A card that needs no introduction for Magic history aficionados, Necropotence was infamous for being initially underestimated, before proving itself to be one of the most powerful cards of all time. Essentially letting you draw as many cards as you want, provided you have the life to pay for them, the card is even strong enough to be banned in Legacy.
It’s still legal in both Vintage and Commander, however, where it shines as a card advantage engine and combo enabler. When it comes to iconic cards, they don’t come much bigger than Necropotence, making its absence in Dominaria Remastered conspicuous indeed.
2/10 Scrying Sheets
One of the best options for decks built around the Snow mechanic, Scrying Sheets essentially functions as repeatable card draw on a land if your deck is mostly built of Snow. It’s a simple card that manages to be powerful but not broken, yet it hasn’t seen a single reprint since its original Coldsnap printing, despite returns to the Snow theme in Kaldheim and Jumpstart 2022.

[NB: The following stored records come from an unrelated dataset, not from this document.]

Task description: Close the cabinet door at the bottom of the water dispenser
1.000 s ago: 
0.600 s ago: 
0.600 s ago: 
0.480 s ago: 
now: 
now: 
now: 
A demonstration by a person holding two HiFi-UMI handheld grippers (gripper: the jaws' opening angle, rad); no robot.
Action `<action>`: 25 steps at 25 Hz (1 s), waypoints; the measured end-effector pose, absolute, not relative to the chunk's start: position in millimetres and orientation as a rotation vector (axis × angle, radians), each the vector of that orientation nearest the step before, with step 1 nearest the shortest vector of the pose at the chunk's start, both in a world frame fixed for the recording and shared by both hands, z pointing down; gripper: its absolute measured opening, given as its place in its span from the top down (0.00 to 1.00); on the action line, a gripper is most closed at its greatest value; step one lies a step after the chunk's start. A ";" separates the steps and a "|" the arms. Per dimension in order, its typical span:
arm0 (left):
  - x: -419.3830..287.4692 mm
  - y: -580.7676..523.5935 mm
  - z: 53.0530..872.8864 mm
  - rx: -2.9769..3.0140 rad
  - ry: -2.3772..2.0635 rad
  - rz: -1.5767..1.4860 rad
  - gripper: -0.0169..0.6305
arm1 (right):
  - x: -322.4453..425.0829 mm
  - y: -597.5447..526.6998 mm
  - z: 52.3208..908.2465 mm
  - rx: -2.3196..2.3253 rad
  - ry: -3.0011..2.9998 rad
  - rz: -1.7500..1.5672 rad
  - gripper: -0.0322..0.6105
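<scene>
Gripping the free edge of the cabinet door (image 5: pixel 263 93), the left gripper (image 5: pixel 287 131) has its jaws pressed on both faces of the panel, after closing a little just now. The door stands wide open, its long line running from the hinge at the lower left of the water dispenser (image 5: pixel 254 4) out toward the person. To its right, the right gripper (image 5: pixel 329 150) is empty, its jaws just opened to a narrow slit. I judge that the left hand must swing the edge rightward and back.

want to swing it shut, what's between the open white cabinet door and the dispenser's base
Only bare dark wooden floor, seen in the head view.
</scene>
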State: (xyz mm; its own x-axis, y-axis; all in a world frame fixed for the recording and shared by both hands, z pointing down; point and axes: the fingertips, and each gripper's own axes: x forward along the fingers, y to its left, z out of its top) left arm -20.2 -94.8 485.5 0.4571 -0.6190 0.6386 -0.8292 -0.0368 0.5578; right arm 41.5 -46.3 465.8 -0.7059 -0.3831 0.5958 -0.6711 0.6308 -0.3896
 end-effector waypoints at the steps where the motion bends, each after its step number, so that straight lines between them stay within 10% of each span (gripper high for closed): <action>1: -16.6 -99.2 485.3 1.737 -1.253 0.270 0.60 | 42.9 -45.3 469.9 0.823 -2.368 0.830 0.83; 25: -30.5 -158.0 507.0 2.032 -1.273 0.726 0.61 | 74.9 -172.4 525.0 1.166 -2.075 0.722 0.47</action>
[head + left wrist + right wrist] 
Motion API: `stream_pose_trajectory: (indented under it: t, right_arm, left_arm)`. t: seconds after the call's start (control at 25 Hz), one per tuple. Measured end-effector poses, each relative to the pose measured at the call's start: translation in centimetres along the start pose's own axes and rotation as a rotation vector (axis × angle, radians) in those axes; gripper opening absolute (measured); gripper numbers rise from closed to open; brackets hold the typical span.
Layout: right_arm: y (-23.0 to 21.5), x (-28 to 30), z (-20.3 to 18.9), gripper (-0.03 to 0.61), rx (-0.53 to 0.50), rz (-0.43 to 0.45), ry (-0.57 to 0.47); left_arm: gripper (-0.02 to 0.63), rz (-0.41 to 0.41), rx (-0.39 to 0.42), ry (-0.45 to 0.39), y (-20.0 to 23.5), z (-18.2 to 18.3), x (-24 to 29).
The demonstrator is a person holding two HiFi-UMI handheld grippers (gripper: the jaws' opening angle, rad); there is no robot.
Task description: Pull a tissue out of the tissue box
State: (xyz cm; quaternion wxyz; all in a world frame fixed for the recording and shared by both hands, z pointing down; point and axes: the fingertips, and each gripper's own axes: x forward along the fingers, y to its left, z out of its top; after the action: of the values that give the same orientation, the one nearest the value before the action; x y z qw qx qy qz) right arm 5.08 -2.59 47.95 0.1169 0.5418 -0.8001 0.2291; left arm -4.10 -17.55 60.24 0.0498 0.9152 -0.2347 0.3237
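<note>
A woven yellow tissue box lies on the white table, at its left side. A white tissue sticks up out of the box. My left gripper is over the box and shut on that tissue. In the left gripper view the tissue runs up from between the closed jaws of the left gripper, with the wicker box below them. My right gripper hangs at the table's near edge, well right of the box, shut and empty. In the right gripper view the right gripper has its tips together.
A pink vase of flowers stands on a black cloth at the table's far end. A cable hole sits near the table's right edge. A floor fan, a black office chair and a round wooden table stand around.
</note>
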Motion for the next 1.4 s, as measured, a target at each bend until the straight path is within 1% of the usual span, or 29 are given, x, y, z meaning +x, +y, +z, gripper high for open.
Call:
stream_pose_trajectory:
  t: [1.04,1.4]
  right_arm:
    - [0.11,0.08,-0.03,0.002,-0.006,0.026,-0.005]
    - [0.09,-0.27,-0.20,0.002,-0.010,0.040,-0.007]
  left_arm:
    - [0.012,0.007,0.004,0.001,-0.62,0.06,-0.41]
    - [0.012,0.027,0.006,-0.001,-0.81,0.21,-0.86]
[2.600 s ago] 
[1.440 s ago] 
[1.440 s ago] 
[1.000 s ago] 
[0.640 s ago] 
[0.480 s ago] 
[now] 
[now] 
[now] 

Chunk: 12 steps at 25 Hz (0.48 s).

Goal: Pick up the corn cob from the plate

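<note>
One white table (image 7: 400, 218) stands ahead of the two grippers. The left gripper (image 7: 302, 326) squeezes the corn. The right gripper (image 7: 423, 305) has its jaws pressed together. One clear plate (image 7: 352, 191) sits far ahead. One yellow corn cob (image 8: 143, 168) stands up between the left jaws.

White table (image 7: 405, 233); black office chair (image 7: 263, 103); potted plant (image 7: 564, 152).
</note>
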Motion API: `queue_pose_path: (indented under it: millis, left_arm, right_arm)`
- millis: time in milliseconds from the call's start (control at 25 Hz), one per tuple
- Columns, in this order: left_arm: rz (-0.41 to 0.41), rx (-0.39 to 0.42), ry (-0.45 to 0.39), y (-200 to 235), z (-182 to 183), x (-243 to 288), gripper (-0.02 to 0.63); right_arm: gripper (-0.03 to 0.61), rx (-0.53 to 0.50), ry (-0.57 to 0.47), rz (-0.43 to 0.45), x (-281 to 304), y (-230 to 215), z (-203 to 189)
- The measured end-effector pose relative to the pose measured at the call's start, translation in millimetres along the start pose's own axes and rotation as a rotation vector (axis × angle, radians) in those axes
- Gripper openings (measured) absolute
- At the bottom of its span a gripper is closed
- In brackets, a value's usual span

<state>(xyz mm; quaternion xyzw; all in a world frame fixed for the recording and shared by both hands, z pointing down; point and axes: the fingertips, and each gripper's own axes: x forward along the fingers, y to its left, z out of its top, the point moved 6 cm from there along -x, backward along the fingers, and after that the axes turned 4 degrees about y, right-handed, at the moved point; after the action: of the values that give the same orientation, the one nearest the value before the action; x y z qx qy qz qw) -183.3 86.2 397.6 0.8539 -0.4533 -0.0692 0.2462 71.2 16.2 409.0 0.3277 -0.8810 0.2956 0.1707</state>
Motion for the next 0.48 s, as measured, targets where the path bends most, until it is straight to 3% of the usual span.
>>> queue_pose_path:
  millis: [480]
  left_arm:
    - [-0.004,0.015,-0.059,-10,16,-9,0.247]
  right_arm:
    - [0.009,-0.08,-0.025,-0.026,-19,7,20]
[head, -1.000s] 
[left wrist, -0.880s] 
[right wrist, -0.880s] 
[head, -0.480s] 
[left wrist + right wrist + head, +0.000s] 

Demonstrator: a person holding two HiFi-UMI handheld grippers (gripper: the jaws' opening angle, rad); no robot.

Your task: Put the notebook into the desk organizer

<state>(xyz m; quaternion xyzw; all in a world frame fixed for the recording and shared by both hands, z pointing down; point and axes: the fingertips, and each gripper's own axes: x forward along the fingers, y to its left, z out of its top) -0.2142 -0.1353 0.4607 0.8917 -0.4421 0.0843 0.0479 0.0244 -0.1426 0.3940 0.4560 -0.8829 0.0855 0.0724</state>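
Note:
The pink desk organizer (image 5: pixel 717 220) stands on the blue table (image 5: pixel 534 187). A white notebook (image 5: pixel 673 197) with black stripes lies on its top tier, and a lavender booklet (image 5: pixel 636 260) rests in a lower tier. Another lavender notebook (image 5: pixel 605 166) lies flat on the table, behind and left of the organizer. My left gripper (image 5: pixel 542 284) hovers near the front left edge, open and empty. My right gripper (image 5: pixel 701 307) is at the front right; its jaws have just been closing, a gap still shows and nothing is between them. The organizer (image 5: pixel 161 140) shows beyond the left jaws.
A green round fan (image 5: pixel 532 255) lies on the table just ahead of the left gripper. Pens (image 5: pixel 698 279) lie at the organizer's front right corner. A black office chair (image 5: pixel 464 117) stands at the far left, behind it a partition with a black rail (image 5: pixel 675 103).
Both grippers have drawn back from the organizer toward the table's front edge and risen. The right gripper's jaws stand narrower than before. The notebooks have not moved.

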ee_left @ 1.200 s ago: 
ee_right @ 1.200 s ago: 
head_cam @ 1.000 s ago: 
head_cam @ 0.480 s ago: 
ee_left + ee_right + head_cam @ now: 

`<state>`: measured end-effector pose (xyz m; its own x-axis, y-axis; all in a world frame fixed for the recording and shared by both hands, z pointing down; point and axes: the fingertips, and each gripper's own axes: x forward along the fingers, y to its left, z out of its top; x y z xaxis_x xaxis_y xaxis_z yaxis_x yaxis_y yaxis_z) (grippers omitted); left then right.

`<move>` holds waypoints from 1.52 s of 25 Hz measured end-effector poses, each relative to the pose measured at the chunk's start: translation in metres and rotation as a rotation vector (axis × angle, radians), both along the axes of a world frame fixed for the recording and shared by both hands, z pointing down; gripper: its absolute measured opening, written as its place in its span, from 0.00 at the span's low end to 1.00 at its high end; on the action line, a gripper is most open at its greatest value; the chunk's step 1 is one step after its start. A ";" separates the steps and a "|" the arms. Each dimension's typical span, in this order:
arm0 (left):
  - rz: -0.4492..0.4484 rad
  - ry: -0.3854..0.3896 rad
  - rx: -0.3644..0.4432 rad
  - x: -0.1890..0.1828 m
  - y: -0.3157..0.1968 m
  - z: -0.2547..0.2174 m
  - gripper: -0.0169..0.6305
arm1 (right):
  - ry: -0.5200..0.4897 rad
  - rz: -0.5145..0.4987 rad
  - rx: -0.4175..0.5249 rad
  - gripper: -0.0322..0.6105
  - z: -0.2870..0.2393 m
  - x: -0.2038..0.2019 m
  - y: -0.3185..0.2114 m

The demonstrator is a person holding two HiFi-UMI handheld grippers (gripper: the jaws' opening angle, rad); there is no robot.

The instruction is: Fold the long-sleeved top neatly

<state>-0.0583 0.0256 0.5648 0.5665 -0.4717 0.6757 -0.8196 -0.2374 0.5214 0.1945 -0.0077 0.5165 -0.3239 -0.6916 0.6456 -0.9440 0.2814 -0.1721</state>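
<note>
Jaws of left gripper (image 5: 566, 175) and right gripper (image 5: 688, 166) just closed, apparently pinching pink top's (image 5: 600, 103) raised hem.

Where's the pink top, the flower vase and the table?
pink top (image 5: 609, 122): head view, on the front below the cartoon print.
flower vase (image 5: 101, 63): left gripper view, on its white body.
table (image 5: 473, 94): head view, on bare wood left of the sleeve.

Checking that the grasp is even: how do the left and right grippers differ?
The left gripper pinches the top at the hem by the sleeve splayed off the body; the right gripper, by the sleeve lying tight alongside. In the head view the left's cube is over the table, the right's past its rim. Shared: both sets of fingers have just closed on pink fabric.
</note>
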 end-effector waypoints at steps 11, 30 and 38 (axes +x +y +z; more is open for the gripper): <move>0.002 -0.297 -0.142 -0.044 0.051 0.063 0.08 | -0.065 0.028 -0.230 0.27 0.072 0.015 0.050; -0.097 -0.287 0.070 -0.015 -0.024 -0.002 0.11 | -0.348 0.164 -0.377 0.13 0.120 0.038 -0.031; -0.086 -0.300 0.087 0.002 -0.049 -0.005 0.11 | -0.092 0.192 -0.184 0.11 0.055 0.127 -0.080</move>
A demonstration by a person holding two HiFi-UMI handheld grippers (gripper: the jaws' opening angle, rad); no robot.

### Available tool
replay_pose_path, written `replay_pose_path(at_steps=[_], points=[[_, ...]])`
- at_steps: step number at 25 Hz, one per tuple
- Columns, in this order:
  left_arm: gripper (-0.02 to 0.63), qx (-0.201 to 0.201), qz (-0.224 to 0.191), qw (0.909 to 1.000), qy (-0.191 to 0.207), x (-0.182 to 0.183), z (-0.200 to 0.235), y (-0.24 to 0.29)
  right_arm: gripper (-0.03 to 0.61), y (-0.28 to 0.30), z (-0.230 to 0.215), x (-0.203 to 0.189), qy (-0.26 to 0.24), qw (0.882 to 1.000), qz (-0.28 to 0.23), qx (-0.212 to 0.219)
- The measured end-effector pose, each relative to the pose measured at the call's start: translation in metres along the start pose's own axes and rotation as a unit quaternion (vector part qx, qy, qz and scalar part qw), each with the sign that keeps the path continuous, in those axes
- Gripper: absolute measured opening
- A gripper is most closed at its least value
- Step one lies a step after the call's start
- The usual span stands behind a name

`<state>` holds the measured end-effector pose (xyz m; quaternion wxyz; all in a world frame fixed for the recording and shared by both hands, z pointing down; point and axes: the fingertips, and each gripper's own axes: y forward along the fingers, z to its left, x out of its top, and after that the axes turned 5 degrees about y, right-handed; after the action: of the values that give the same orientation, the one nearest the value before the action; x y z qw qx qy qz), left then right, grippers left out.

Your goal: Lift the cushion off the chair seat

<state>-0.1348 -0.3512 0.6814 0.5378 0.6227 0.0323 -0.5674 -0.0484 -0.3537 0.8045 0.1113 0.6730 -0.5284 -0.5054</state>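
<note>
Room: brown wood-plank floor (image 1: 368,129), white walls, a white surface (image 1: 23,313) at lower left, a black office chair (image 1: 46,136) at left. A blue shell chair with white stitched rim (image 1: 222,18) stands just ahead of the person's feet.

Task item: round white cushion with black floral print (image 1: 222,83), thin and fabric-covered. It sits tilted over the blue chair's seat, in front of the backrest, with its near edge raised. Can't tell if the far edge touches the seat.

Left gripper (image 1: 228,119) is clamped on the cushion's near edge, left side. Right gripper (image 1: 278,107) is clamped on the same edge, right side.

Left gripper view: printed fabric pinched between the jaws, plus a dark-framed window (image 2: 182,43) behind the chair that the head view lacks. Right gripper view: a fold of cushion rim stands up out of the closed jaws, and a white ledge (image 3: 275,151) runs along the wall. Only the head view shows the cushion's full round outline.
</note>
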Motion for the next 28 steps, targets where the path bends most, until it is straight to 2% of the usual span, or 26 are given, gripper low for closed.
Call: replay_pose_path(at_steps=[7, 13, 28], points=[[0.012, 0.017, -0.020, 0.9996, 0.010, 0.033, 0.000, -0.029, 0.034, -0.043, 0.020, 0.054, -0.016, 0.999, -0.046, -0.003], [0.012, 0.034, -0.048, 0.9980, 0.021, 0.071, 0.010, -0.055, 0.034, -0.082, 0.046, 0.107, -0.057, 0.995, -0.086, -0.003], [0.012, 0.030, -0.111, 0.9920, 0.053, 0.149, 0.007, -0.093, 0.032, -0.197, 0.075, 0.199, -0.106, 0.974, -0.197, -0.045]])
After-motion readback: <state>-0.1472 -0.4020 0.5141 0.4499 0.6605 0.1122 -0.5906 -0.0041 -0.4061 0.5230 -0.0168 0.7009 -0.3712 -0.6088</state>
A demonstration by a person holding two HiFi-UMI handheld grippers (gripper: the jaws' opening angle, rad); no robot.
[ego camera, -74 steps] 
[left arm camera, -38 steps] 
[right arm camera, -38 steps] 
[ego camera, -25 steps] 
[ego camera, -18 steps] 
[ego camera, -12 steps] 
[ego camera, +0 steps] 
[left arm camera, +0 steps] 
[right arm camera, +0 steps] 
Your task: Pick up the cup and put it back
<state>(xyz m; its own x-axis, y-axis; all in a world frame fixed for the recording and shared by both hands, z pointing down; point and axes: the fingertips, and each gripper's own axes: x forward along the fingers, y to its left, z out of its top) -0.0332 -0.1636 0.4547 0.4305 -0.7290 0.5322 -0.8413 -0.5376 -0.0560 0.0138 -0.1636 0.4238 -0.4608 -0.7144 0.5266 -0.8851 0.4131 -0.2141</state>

Dominaria Remastered was a great chance to correct that oversight, and reprint a staple card for an up-and-coming archetype, but unfortunately the Sheets were Scried to the bottom of the deck for now.
1/10 Goblin Lackey
Goblins have been a part of fantasy, not just Magic: The Gathering, since the beginning, and they’re an equally important part of the game too, as red’s most iconic tribe of creatures. There are a lot of powerful options to choose from when building a Goblin deck, but Goblin Lackey may well be the best of them; after all, you don’t achieve success in both Legacy and Vintage by being a fair Magic card.
Letting you cheat high mana cost cards into play whenever you do what Goblins do best and attack, Lackey brings a new angle to the usually hyper-aggressive Goblin archetype, opening up the mana curve and giving you a greater diversity of threats that don’t just fold to board wipes. This makes it a prime reprint candidate whenever the chance comes around.